Having located "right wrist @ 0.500", write out its line and the remaining lines of the material exactly, the last one included, but not the pictures.

━━ COLLECTED DATA

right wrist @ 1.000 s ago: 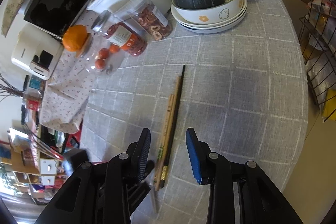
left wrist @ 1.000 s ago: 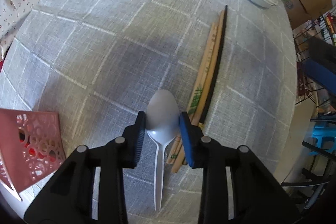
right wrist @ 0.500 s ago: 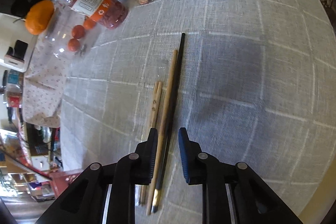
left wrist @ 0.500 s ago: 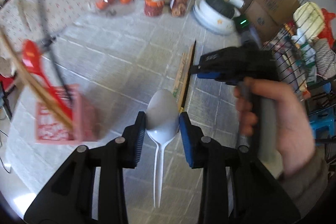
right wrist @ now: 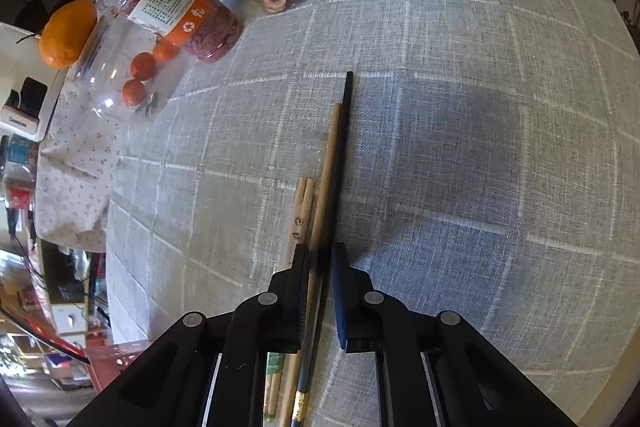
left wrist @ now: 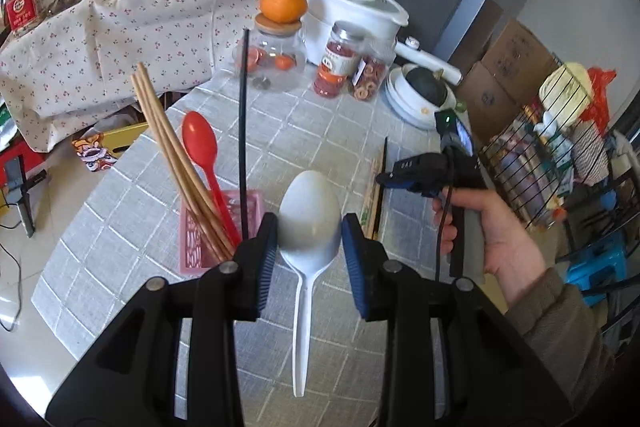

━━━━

RESPONSE AREA
right wrist @ 0.500 s ago: 
left wrist @ 0.500 s ago: 
right wrist @ now: 
left wrist @ now: 

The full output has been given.